* _AIM OF THE TASK_: Would you please return the lines of the entries below starting at the line that has "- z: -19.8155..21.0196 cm" and ending at the line that has "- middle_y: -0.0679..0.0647", both included, exactly as they are?

* _Stored items from a collection_:

=== Begin Enclosure ===

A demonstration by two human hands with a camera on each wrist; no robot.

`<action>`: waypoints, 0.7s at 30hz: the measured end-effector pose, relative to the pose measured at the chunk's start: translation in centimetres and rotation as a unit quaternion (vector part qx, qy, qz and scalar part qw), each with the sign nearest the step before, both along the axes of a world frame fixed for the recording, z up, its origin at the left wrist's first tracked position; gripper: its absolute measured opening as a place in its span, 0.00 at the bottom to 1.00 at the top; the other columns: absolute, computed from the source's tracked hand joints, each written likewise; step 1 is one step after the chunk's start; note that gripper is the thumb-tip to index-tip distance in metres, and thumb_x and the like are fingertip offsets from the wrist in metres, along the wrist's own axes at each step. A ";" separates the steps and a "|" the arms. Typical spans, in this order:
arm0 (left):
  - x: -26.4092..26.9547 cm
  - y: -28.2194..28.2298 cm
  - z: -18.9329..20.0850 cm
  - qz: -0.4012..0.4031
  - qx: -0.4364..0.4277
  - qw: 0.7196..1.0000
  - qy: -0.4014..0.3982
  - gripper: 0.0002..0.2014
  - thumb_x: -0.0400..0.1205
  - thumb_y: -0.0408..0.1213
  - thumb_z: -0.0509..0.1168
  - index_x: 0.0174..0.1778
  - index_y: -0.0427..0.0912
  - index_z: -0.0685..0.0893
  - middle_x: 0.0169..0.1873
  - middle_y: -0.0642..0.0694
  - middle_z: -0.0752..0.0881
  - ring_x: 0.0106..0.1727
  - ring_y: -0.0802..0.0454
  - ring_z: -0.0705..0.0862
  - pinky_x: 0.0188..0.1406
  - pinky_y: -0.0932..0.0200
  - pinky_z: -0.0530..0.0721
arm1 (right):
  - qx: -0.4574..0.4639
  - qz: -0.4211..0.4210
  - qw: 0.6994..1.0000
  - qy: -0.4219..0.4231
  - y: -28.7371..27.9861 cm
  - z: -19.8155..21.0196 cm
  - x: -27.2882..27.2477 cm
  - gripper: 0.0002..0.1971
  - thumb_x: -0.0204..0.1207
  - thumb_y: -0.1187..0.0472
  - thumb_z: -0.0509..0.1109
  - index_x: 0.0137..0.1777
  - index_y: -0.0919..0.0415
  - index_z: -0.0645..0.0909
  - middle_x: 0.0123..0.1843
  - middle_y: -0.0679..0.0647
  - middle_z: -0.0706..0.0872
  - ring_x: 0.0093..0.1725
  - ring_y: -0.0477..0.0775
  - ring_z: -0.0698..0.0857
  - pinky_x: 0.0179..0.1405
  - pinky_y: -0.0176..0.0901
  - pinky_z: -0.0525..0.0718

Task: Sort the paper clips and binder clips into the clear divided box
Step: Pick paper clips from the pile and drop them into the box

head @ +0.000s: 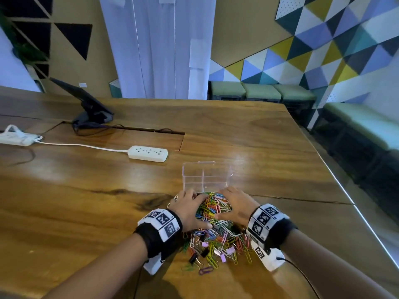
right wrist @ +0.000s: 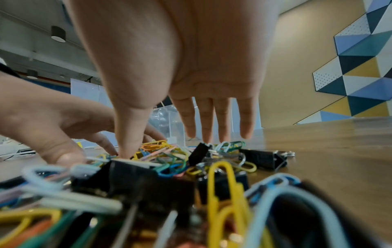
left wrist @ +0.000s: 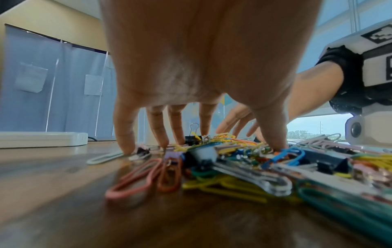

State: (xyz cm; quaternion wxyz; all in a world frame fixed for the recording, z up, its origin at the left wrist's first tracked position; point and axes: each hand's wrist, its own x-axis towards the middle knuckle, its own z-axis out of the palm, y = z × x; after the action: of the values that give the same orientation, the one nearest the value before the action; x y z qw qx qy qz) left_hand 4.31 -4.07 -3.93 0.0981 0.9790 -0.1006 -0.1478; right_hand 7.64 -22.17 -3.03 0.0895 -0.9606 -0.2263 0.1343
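A heap of coloured paper clips (head: 212, 209) mixed with black and pink binder clips (head: 224, 253) lies on the wooden table (head: 86, 201), just in front of the clear divided box (head: 206, 176), whose compartments look empty. My left hand (head: 190, 209) rests spread on the heap's left side, fingertips (left wrist: 127, 146) down among the clips. My right hand (head: 234, 205) covers the heap's right side with straight fingers (right wrist: 203, 124) above a black binder clip (right wrist: 263, 158). Neither hand holds anything.
A white power strip (head: 148, 153) with its cord lies behind the box to the left. A dark tablet on a stand (head: 86, 106) sits farther back left. The table's right edge (head: 354, 203) runs diagonally close to my right arm.
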 end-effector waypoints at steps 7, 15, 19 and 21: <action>0.7 -0.1 0.6 -0.014 -0.011 1.000 0.004 0.39 0.72 0.57 0.71 0.77 0.57 0.63 0.67 0.44 0.68 0.71 0.44 0.67 0.69 0.48 0.72 | -0.006 -0.034 0.999 -0.008 0.6 0.1 0.4 0.36 0.65 0.38 0.74 0.72 0.50 0.71 0.69 0.51 0.76 0.68 0.53 0.74 0.69 0.54 0.74; 0.8 0.5 1.2 -0.035 -0.030 0.999 -0.020 0.24 0.75 0.46 0.72 0.67 0.50 0.77 0.64 0.44 0.75 0.66 0.45 0.76 0.67 0.52 0.75 | 0.065 -0.052 0.996 0.013 0.4 0.1 0.2 0.20 0.66 0.49 0.78 0.57 0.50 0.82 0.58 0.49 0.86 0.57 0.49 0.84 0.59 0.44 0.81; 0.8 0.6 1.4 -0.043 -0.044 0.997 -0.056 0.16 0.79 0.40 0.68 0.63 0.46 0.80 0.62 0.45 0.82 0.64 0.47 0.80 0.65 0.53 0.77 | 0.083 -0.062 0.995 0.009 -0.3 0.3 0.0 0.13 0.68 0.51 0.77 0.51 0.50 0.84 0.54 0.49 0.86 0.54 0.48 0.84 0.56 0.43 0.82; 0.8 0.5 1.5 -0.038 -0.059 0.995 -0.072 0.13 0.80 0.37 0.66 0.61 0.45 0.82 0.62 0.46 0.84 0.63 0.49 0.81 0.66 0.52 0.78 | 0.090 -0.066 0.994 0.014 -0.6 0.6 -0.1 0.12 0.69 0.52 0.77 0.52 0.50 0.85 0.55 0.49 0.86 0.56 0.48 0.84 0.57 0.43 0.81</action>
State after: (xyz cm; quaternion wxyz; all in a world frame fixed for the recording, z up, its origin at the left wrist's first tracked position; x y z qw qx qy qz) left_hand 5.08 -3.54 -2.44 0.1423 0.9751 -0.1531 -0.0744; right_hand 7.54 -22.80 -2.40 0.1873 -0.9596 -0.1723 0.1204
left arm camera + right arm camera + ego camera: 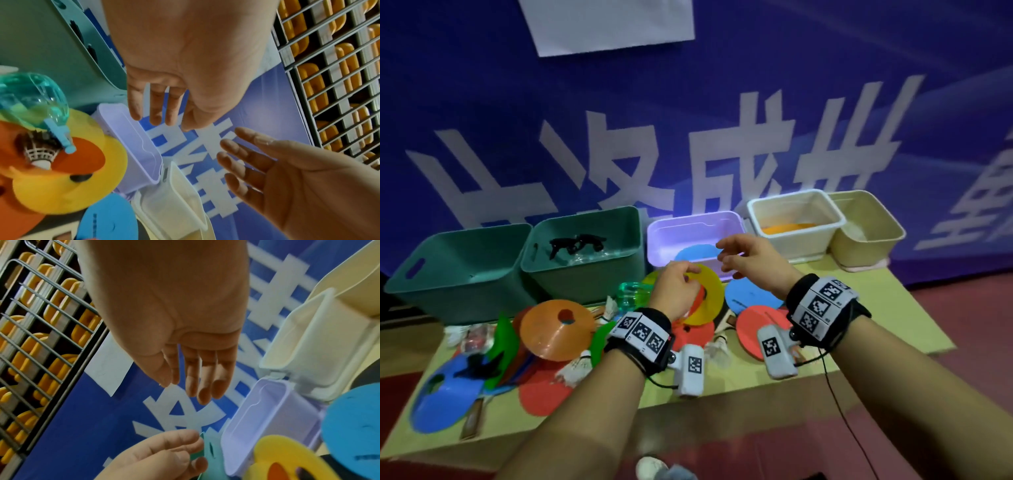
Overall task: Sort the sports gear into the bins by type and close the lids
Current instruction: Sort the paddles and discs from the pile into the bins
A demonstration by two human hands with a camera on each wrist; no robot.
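Observation:
My left hand (693, 274) hovers just above a yellow disc cone (710, 294), fingers loosely curled and holding nothing; in the left wrist view its fingers (156, 113) hang free. My right hand (729, 260) floats over the front rim of the lilac bin (688, 219) with relaxed, spread fingers and an empty palm (195, 386). A blue disc (693, 255) lies inside the lilac bin. An orange disc (787, 228) rests in the white bin (794, 202). Black gear (575, 245) sits in the second green bin (585, 274).
An empty green bin (458, 267) stands far left, a cream bin (866, 240) far right. The table holds an orange cone (558, 329), a blue cone (441, 397), red and blue paddles (753, 329), shuttlecocks (575, 368) and a teal clear bottle (633, 294). A blue banner backs the bins.

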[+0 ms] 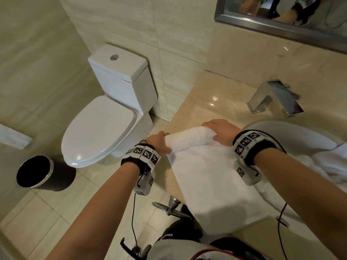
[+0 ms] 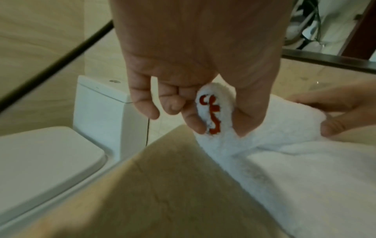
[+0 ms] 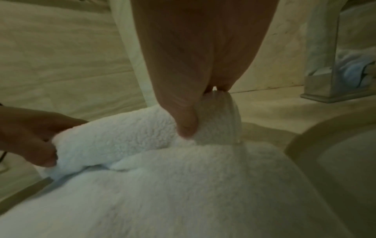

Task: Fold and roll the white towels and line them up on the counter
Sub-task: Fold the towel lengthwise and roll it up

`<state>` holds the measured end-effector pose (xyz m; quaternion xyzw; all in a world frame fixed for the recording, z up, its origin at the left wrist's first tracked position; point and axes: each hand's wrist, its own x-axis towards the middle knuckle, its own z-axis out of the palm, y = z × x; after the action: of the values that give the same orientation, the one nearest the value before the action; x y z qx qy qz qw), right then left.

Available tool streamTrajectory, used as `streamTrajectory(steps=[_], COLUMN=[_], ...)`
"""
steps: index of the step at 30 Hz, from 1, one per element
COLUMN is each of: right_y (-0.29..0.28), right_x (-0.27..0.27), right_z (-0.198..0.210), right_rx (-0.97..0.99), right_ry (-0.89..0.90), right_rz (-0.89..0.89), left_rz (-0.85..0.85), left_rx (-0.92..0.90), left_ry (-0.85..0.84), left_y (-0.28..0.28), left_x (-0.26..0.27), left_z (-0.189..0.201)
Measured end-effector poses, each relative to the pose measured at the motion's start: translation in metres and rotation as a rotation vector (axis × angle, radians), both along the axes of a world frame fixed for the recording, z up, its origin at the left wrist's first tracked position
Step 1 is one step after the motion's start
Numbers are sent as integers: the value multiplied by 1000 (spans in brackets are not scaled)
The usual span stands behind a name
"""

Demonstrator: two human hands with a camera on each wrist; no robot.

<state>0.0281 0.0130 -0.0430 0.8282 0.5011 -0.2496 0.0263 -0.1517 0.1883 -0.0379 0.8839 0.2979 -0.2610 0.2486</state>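
Observation:
A white towel (image 1: 212,186) lies folded lengthwise on the beige counter (image 1: 212,94). Its far end is wound into a roll (image 1: 189,138). My left hand (image 1: 159,142) grips the roll's left end, thumb on the near side and fingers over the far side. In the left wrist view that end (image 2: 211,112) shows red embroidery between my thumb and fingers. My right hand (image 1: 220,131) curls over the roll's right end, thumb pressed into the near side (image 3: 187,127). The flat part of the towel (image 3: 183,193) runs back toward me and reaches the counter's front edge.
A sink basin (image 1: 293,139) sits right of the towel, with more white towels (image 1: 330,162) heaped in it. A chrome faucet (image 1: 274,99) stands behind. The toilet (image 1: 105,119) and a black bin (image 1: 35,171) are to the left, below the counter's edge.

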Motion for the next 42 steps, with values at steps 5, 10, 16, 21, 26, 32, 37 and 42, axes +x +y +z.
streamTrajectory(steps=[5, 10, 16, 21, 26, 32, 37, 42], right_y=[3, 0, -10, -23, -32, -36, -43, -40], right_x=[8, 11, 12, 15, 20, 28, 30, 21], right_z=[0, -2, -5, -4, 1, 7, 10, 7], right_rx=[42, 149, 154, 127, 220, 631, 462, 403], right_ry=[-160, -308, -199, -31, 237, 789, 736, 429], right_rz=[39, 110, 138, 47, -190, -983, -1080, -962], left_rz=[-64, -102, -114, -109, -26, 61, 17, -30], left_rx=[191, 295, 293, 58, -131, -154, -200, -100], left_ry=[-8, -93, -123, -161, -268, -369, -453, -443], left_y=[0, -5, -13, -4, 9, 9, 4, 1], left_x=[15, 22, 14, -2, -15, -10, -10, -10], left_z=[2, -2, -16, -19, -23, -21, -21, -25])
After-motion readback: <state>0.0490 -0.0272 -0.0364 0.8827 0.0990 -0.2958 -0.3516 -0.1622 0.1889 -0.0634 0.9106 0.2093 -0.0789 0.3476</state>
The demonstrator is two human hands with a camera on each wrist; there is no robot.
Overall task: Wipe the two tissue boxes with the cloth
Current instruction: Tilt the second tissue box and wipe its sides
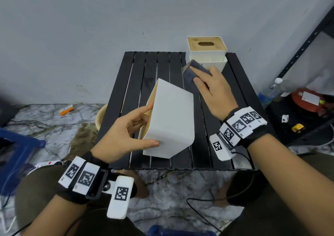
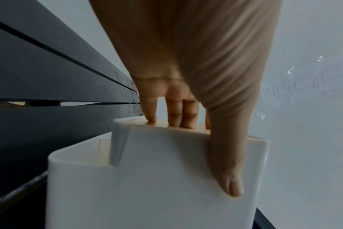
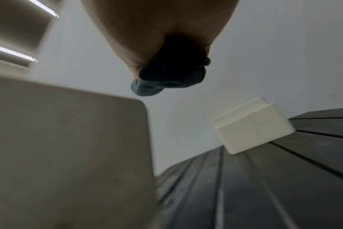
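Head view — a box tilted, a cloth held just beyond it.
Left hand (image 1: 124, 132) grips the tipped white plastic tissue box (image 1: 171, 120) on the black slatted counter (image 1: 207, 145); right hand (image 1: 215, 91) clutches the dark grey cloth (image 1: 191, 73) — the second white box (image 1: 207, 55) stands behind.

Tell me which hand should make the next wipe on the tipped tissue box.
Right. The right hand already holds the dark cloth, just beyond the tipped tissue box. The left hand is busy gripping that box, thumb on its side and fingers on the wooden top, so it should probably just steady it.
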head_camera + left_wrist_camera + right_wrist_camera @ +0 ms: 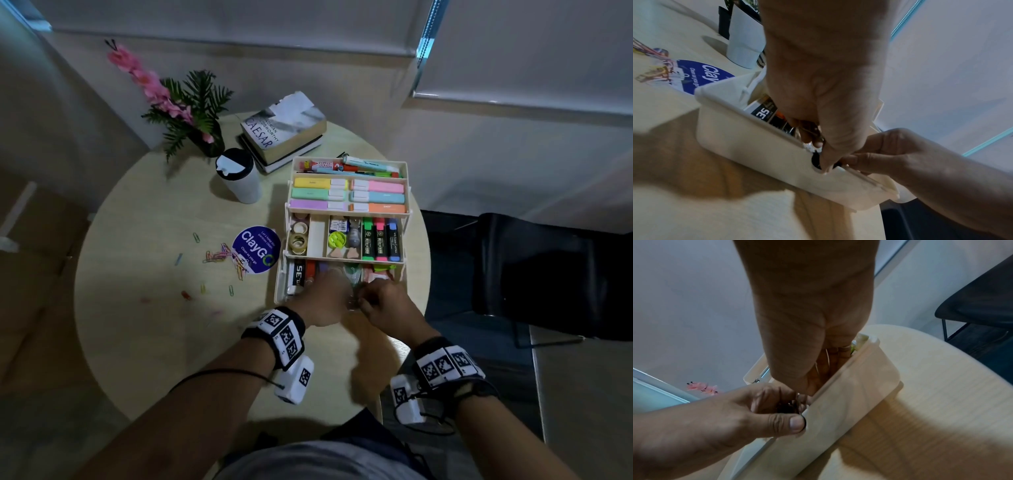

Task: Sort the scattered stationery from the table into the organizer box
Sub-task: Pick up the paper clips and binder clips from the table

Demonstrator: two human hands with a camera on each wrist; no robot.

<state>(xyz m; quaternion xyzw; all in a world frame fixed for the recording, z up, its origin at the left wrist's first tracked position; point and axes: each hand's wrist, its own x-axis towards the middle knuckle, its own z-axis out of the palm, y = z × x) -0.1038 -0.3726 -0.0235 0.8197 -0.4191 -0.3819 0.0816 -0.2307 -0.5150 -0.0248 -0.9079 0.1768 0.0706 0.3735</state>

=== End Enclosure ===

* _PROBLEM SOLUTION_:
  - z: -19.8155..21.0196 cm
  - x: -27.2882..27.2477 cm
  - gripper: 0.0002..0.1971
  - thumb_x: -0.0204..0.1207
  - thumb_y: -0.1187..0.0472
  - thumb_z: -0.0509..0.1109
  - index_x: 0.0137..0.1777
  - index_y: -0.0919..0.0415
  - index_z: -0.0645..0.0909
  - middle_x: 0.0123..0.1843
  - middle_y: -0.0679..0.0647

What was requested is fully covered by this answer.